◆ AIM OF THE EXERCISE ◆
Word for word, repeat the data; no picture should appear in the result.
+===+
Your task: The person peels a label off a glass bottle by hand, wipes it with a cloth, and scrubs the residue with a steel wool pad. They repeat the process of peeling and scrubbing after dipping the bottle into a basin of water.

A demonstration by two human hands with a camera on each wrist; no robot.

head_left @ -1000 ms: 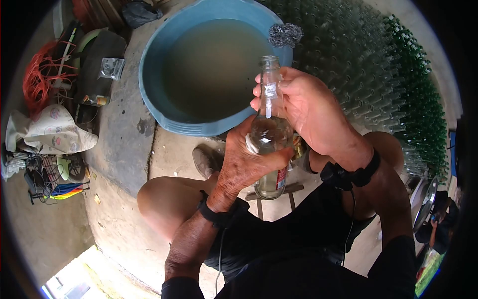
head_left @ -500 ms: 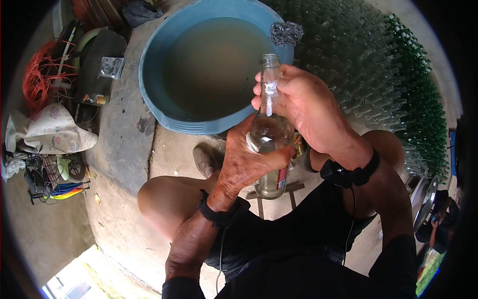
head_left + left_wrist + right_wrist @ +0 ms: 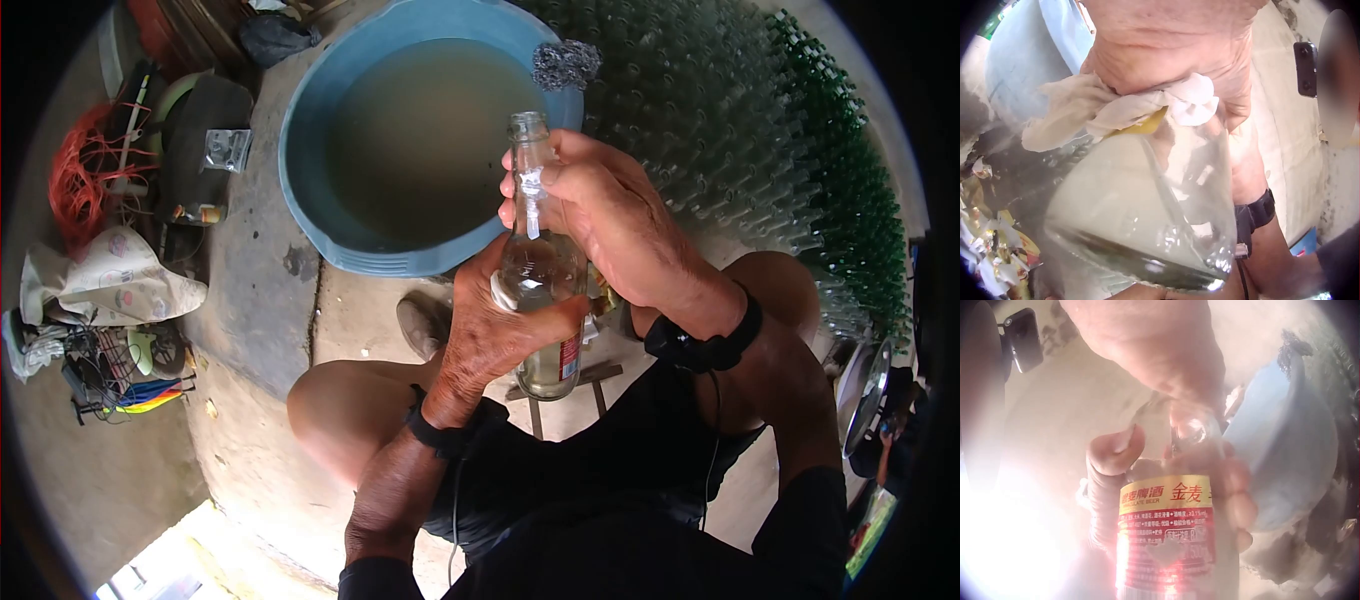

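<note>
A clear glass beer bottle (image 3: 545, 262) stands nearly upright between both hands, its open mouth toward the blue tub. Around its body, the left hand (image 3: 485, 325) keeps a grip, with a white cloth (image 3: 1138, 109) bunched between palm and glass. Higher up, the right hand (image 3: 625, 220) holds the neck, thumb on the near side and fingertips showing past the far edge. Scraps of whitish label (image 3: 531, 182) cling to the neck. A red and gold label (image 3: 1163, 531), torn in one spot, covers part of the body. Cloudy glass shows near the base in the left wrist view.
Murky water fills the blue tub (image 3: 345, 250) ahead, and a steel-wool scourer (image 3: 566, 65) sits on its rim. Rows of clear and green bottles (image 3: 700, 130) crowd the right. Label scraps (image 3: 997, 250) lie below. Red string (image 3: 85, 185) and a cloth hat (image 3: 115, 275) are at left.
The head view has shifted slightly. The bottle's neck leans a little more to the left, and the right hand has turned slightly over it. The left hand keeps its grip.
</note>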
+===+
◆ SOLUTION BELOW ◆
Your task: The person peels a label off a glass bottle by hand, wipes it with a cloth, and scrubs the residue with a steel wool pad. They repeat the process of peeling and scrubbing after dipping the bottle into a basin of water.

A demonstration by two human hands with a camera on each wrist; no robot.

head_left @ -1000 ms: 
head_left @ -500 ms: 
head_left + left_wrist + right_wrist @ +0 ms: 

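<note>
A clear glass beer bottle (image 3: 545, 262) stands nearly upright between both hands, its open mouth toward the blue tub. Around its body, the left hand (image 3: 485, 325) keeps a grip, with a white cloth (image 3: 1138, 109) bunched between palm and glass. Higher up, the right hand (image 3: 625, 220) holds the neck, thumb on the near side and fingertips showing past the far edge. Scraps of whitish label (image 3: 531, 182) cling to the neck. A red and gold label (image 3: 1163, 531), torn in one spot, covers part of the body. Cloudy glass shows near the base in the left wrist view.
Murky water fills the blue tub (image 3: 345, 250) ahead, and a steel-wool scourer (image 3: 566, 65) sits on its rim. Rows of clear and green bottles (image 3: 700, 130) crowd the right. Label scraps (image 3: 997, 250) lie below. Red string (image 3: 85, 185) and a cloth hat (image 3: 115, 275) are at left.
The head view has shifted slightly. The bottle's neck leans a little more to the left, and the right hand has turned slightly over it. The left hand keeps its grip.
</note>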

The answer is now complete.